WORK REQUEST >> Produce word for word the lines of the data below running from the one that has "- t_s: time" to the one that has "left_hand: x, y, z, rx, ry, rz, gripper", inclusive, and no others.
(TASK DATA)
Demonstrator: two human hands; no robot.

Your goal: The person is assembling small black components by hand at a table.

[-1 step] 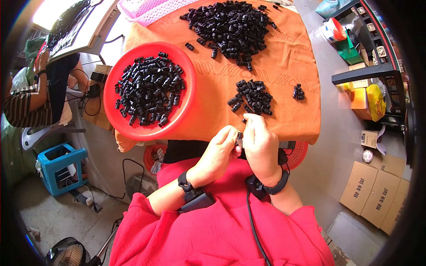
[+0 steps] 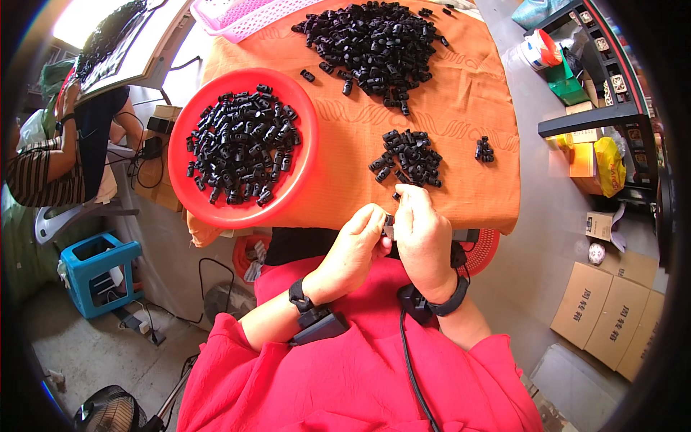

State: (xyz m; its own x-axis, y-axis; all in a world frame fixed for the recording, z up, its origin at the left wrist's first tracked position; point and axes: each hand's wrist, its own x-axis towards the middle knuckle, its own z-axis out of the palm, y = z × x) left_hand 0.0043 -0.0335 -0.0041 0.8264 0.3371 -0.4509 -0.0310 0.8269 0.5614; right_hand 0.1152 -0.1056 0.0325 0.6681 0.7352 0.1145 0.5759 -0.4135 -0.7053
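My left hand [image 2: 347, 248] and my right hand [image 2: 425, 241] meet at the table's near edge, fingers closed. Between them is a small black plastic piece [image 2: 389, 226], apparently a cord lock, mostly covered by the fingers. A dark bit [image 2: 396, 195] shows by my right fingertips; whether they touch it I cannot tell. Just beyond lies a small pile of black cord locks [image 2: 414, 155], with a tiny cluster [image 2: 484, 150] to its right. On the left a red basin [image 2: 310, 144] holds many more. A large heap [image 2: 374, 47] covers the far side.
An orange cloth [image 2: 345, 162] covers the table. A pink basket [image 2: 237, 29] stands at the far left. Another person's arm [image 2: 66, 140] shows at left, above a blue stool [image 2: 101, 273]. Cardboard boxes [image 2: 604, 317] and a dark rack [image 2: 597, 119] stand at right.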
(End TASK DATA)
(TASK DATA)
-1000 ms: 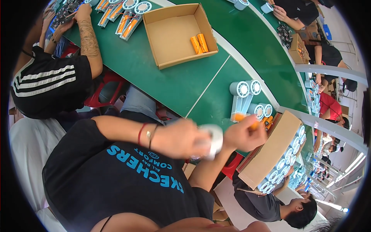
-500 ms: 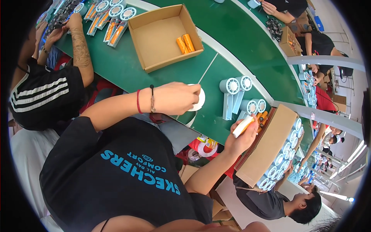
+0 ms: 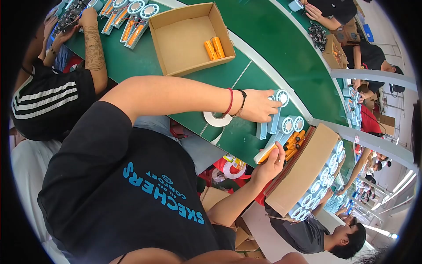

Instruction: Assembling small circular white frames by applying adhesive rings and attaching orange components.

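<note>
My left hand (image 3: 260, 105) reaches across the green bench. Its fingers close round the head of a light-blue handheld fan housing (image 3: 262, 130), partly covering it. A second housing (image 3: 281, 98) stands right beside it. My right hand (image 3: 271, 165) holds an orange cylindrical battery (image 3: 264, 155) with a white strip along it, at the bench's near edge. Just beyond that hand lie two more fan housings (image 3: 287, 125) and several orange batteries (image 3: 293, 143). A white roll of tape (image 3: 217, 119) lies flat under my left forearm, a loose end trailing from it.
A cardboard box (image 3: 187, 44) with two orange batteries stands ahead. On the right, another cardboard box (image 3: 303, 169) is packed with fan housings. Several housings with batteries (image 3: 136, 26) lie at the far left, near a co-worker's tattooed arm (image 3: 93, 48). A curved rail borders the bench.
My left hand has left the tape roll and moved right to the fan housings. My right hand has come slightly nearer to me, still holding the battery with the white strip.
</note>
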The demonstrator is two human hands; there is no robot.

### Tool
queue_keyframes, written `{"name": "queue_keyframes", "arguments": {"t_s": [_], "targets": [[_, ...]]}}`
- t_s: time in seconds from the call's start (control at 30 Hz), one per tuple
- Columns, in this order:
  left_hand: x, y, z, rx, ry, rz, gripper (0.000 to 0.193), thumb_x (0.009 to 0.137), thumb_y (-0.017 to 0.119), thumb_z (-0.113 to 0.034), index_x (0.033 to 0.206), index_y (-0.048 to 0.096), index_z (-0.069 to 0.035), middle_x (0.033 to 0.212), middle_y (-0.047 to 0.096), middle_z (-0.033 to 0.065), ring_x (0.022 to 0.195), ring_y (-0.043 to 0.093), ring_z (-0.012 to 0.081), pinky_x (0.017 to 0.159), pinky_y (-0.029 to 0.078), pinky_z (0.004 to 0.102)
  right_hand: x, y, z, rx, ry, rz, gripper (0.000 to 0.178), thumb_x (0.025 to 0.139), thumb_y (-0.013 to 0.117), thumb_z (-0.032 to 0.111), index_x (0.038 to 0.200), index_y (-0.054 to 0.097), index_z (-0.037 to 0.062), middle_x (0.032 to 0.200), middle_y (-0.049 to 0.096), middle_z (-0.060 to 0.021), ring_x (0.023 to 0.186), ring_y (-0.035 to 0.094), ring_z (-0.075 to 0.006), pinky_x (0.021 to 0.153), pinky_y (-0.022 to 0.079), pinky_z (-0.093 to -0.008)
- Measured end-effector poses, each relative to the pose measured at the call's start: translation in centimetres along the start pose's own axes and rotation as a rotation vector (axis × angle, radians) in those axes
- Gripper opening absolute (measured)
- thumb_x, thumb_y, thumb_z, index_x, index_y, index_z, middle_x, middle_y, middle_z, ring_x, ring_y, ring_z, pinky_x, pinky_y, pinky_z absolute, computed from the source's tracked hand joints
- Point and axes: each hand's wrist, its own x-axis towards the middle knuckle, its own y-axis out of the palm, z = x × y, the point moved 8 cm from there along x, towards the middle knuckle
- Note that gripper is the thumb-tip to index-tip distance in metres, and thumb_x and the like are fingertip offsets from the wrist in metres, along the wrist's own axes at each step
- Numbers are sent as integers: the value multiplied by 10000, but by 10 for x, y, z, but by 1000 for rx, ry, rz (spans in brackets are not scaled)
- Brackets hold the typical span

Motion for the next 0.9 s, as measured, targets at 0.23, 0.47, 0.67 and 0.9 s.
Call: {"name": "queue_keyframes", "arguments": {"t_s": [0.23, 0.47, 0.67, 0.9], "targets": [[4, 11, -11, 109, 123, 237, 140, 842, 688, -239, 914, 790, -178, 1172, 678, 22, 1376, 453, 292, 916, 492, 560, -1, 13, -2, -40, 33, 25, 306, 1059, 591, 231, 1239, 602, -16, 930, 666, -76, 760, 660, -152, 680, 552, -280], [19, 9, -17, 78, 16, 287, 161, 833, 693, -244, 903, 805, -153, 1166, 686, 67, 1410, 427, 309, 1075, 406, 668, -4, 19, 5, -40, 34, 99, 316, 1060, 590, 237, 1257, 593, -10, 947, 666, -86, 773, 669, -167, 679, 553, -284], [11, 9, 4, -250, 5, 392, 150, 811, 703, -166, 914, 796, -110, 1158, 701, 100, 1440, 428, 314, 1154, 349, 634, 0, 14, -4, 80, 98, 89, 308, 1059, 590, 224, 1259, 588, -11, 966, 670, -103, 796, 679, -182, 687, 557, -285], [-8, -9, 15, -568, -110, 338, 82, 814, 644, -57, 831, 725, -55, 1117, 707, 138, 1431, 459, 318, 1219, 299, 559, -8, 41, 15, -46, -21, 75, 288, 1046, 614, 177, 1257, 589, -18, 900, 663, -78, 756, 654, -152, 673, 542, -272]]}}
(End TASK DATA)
THE COMPLETED TASK >>
- t_s: time in seconds from the call's start (control at 30 Hz), one per tuple
- Columns, in this order:
  left_hand: x, y, z, rx, ry, rz, gripper (0.000 to 0.193), thumb_x (0.009 to 0.137), thumb_y (-0.017 to 0.119), thumb_z (-0.113 to 0.034), index_x (0.033 to 0.206), index_y (-0.048 to 0.096), index_z (-0.069 to 0.035), middle_x (0.033 to 0.212), middle_y (-0.047 to 0.096), middle_z (-0.033 to 0.065), ring_x (0.022 to 0.195), ring_y (-0.043 to 0.093), ring_z (-0.012 to 0.081), pinky_x (0.017 to 0.159), pinky_y (-0.029 to 0.078), pinky_z (0.004 to 0.102)

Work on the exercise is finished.